SS: We recently had the poet Ross Gay on this podcast, and he spoke about how joy and sorrow are inextricably linked and how joy actually merges from how we care for each other. I’m curious if this resonates with your understanding of han.

JK: I think so. I think that some of the best humor comes from people who have han in their lineages. My own maternal grandmother was just hysterically funny. She had such a sad life. Northern Korea was essentially decimated by the United States in an extended bombing campaign as the U.S.-led forces withdrew, and many historians now call it a genocide. Three million people were killed, and the United States carpet-bombed many villages. There was no differentiation between civilians and combatants. [My grandmother] had the experience of displacement. She had the experience of having to flee and becoming an internal refugee. She lost her mother at age 11 and was never able to return to her homeland because Korea remains divided. There’s an entire generation of people who were forced to leave their homeland, their home village, their gohyang, never to return, never to be reunited with their spouses, their children, their parents, their friends, their siblings.
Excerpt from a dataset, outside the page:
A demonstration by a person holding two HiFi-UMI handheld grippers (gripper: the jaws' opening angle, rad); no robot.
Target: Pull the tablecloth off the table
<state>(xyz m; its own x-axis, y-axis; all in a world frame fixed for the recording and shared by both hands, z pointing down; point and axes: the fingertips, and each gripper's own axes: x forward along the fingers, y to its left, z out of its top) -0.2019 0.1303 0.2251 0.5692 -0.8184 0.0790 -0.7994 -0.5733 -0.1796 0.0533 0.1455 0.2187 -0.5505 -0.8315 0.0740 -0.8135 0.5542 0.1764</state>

I think about that sometimes because it makes me think that pain carves out a bigger space in the heart, and that space also becomes the capacity for joy, hopefully, if you’re cultivating it. As you were saying, Sharon, joy and sorrow are inextricable. The depth of sorrow one feels can also carve out a greater space for a different kind of joy, and it’s a kind of joy that doesn’t turn away from sorrow. If you know sorrow, your joy is tinged. The sorrow gives it the dimension, the shadow that makes something three-dimensional. And so it’s not a sort of blissfully ignorant joy where you’re just indulging in happiness all the time. It’s a deeper kind of joy. It’s a joy that understands how precious life is and how precious every moment is because that space has been carved out by sorrow.

This excerpt has been edited for length and clarity.